Exactly how many of these are "hogging" the bandwidth? Can you show up a screen shot with WireShark?


----------



## toplesgtauto

i AM ATTEMPTING TO DOWNLOAD THE SOFTWARE NOW.


----------



## toplesgtauto

My Internet Connection Has Not Worked Very Well Since I Replace The Router And Found The 192.168.0.255 Running.


----------



## toplesgtauto

We Have 25 Computers On The Network. It Goes To Everyone Logged On.


----------



## toplesgtauto

I Have The Program Installed What Would You Like To See?


----------



## toplesgtauto

I Got The Software And Installed It What And How Do I Post It For You?


----------



## johnwill

I was assuming that you would use it an analyze the results. :smile: There's too much data for you to post it.
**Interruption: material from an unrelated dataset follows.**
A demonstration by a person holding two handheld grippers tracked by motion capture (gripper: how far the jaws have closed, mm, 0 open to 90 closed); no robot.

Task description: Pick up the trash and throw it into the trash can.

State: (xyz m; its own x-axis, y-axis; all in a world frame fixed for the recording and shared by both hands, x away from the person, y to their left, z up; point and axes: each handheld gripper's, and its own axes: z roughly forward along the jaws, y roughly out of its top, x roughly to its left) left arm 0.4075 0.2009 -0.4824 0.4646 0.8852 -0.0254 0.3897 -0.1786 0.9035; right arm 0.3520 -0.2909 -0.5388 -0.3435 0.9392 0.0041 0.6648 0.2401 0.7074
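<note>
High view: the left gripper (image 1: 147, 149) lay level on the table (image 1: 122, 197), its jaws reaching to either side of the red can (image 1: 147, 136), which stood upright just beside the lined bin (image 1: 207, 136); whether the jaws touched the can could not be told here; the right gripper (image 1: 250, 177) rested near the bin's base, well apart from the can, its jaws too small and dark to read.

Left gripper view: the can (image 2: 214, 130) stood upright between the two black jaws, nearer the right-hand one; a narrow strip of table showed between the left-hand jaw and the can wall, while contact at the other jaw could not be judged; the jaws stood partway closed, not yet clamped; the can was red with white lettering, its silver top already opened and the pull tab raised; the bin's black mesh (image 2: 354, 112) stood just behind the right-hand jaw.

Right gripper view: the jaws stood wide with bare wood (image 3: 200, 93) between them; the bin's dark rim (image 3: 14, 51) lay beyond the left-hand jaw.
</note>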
One question when you're looking at the capture display, how much time goes by between the x.x.x.255 broadcast packets? Have you tried removing machines connections to see if a specific machine is sending out the broadcasts?


----------



## toplesgtauto

very little time goes by and there is another message to 192.168.0.255
today was ok at first after another router change. but as the day went by it got worse again. at one point in time it was using between 180000 and 220000 bytes.


----------



## toplesgtauto

It almost seems as though something is constantly pinging the router. Alot of the lines say something about echo ping request.


----------



## toplesgtauto

I show multicasts every 15 seconds.


----------



## toplesgtauto

It says that my computer is running a query of all the other workstations on the network whether they are on or not


----------



## johnwill

Every 15 seconds is nothing, and it sure wouldn't affect the network performance in any noticeable way. I get broadcasts from machines on the network pretty regularly, every few seconds, it's always been that way.

If you have NETBEUI running, it's broadcasting all the time.


----------